Следующая граната не взорвалась. «Саботаж, — промелькнуло у него в голове, — саботаж военнопленных, который мы теперь почувствуем». Он бросил еще одну, пригнулся, увидел летящую навстречу русскую гранату, зарылся в грязь, его тряхнуло взрывной волной, он почувствовал словно удар кнутом, что-то хлестнуло его и обдало грязью. Он протянул руку назад и крикнул:
— Давай! Живей! Ну! — и только по тому, что ничего не ощутил в руке, обернулся и увидел, что никакого новобранца больше нет, а грязь на его ладони — это мясо. Он соскользнул на дно воронки, нащупал ремень, выхватил две последние гранаты, увидел над собой тени. Они крались по краю воронки, перепрыгивали через нее и бежали дальше; он снова пригнулся…

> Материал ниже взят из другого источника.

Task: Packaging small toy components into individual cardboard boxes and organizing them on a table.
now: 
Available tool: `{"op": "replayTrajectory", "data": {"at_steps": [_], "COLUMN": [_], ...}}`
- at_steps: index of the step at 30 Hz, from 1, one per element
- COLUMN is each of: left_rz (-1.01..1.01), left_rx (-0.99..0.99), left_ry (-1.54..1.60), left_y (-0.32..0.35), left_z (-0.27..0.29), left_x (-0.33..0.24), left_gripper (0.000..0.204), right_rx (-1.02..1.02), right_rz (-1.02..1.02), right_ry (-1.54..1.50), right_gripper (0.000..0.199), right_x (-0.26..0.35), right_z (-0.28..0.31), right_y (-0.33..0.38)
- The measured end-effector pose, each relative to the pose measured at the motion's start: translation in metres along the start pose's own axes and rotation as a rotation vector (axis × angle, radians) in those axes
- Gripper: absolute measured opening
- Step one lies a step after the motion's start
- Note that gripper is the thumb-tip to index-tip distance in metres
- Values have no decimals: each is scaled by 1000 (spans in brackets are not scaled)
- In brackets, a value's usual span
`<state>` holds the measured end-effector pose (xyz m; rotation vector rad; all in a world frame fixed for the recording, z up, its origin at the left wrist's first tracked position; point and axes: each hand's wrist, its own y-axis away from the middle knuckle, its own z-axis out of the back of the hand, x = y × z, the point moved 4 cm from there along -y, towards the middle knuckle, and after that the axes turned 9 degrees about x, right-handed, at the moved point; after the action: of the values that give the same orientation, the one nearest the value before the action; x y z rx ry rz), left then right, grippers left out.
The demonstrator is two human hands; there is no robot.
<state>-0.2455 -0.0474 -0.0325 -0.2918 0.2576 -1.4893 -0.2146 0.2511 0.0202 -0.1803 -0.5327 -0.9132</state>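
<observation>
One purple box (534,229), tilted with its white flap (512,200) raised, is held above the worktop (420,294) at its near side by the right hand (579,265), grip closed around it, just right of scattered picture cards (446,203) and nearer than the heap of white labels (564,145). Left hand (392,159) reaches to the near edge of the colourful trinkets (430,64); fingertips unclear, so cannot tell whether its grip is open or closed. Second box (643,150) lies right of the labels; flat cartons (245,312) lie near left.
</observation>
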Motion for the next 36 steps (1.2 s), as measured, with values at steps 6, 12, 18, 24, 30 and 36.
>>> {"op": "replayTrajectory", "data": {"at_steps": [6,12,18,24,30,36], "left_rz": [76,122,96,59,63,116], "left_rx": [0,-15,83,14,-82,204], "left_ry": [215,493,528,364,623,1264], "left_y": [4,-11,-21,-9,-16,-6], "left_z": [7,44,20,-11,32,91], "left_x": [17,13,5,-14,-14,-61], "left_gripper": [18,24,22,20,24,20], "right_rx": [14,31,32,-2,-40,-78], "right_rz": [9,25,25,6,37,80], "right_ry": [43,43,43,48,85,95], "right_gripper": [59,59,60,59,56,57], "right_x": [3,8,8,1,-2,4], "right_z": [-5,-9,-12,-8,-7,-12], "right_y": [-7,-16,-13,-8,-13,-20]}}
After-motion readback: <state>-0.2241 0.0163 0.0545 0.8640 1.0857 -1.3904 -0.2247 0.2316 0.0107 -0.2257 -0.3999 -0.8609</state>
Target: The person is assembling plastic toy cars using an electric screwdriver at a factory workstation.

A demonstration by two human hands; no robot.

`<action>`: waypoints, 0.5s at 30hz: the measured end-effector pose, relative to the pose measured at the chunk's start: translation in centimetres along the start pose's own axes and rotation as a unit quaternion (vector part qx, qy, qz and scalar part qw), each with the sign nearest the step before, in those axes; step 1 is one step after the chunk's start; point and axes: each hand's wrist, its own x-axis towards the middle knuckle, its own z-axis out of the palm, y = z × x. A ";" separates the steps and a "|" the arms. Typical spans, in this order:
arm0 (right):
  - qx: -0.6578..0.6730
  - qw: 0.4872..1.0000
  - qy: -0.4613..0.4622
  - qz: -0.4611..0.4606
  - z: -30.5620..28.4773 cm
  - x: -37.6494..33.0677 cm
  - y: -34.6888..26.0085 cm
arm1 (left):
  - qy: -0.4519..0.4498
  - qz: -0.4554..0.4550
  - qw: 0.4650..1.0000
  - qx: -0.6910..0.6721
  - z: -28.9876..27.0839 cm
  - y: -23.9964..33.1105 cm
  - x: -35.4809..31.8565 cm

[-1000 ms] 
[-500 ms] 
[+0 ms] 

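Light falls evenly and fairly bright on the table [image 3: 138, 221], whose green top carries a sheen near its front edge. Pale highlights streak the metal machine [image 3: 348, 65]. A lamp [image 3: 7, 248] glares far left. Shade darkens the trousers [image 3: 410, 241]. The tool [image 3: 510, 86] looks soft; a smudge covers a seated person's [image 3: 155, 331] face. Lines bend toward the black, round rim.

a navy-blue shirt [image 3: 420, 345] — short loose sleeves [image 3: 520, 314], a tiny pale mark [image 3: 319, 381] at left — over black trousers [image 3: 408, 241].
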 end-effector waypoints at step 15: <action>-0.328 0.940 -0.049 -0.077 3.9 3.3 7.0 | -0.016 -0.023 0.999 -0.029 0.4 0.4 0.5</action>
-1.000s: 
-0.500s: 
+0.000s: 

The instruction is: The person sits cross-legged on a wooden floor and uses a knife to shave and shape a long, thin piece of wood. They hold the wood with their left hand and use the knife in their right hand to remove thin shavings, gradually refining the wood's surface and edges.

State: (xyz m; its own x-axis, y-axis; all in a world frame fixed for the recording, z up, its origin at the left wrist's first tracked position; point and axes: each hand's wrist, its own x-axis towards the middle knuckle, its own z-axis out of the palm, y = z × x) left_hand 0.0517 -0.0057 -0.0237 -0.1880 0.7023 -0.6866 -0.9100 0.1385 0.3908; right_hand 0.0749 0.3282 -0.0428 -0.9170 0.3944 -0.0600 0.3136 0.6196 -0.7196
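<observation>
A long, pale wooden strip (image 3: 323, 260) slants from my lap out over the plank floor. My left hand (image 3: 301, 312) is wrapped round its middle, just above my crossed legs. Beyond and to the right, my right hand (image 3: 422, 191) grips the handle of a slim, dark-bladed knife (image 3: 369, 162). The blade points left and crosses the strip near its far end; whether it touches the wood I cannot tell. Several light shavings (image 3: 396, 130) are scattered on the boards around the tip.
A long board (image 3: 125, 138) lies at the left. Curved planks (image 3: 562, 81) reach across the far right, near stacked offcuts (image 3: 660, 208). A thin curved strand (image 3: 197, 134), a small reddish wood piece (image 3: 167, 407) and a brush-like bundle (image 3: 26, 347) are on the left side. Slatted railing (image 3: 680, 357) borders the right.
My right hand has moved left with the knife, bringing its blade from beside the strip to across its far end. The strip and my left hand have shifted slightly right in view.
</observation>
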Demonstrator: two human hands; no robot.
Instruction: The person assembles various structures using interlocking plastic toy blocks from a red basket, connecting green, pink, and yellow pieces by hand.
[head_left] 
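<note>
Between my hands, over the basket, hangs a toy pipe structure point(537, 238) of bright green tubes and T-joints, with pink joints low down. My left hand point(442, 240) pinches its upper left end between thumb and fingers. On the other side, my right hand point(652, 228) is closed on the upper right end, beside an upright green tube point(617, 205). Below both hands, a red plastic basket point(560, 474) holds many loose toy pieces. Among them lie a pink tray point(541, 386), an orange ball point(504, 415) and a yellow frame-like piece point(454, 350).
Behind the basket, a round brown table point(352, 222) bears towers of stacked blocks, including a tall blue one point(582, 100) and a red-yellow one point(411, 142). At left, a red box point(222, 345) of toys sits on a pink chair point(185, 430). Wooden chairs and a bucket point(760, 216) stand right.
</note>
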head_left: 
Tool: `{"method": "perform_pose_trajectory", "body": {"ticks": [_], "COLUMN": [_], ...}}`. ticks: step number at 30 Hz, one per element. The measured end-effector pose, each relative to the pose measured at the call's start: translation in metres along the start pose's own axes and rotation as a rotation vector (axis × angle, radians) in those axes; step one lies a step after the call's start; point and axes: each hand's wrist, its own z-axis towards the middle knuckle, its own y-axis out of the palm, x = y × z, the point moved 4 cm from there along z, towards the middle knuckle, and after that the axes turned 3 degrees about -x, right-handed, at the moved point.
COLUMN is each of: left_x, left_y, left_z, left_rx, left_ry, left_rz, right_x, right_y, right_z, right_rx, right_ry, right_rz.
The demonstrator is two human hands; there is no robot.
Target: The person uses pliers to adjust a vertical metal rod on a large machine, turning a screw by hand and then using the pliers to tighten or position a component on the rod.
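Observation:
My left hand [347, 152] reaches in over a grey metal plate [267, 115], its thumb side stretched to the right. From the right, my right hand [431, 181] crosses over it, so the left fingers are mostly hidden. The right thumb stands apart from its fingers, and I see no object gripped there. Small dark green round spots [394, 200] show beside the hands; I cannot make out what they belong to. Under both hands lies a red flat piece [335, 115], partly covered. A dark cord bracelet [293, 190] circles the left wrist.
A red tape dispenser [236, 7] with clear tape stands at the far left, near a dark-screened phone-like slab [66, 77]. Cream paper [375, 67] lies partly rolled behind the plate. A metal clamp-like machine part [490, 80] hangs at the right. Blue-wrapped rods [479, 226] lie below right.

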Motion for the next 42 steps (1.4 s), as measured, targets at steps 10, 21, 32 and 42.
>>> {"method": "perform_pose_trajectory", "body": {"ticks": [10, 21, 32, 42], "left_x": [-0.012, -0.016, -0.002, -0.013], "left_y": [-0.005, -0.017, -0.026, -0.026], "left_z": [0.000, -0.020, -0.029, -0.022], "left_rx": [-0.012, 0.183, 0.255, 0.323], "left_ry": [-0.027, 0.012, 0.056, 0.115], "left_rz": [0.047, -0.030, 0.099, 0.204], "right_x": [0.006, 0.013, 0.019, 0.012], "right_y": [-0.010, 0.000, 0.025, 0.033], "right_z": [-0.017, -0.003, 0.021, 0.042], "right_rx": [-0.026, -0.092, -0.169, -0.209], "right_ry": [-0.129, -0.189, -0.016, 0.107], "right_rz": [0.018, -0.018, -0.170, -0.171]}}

«Попал в плен, — подумал он. — В плен». Он осторожно подполз к краю воронки. Грязь скрывала его, пока он лежал не двигаясь. При свете ракеты он увидел, что новобранца разнесло в клочья: разбросанные ноги, обнаженная рука, растерзанное туловище. Граната угодила ему прямо в живот, тело его приняло взрыв на себя, и это спасло Гребера.
Он продолжал лежать, не высовывая головы. Он видел, что из правого блиндажа пулемет продолжает стрелять. Потом заговорил и левый. Пока они стреляют, он, Гребер, еще не погиб. Они держали участок под перекрестным огнем. Но русские больше не появлялись. Видимо, прорвалась только какая-то часть. «Я должен пробраться за блиндаж», — подумал Гребер. Голова у него болела, он почти оглох, но под черепной коробкой что-то мыслило четко, определенно, ясно. В этом и состояла разница между бывалым солдатом и новобранцем: новобранец легко поддавался панике и чаще погибал. Гребер решил притвориться мертвым, если русские вернутся. В грязи его заметить трудно. Но чем ближе он подберется под защитой огня к блиндажу, тем лучше.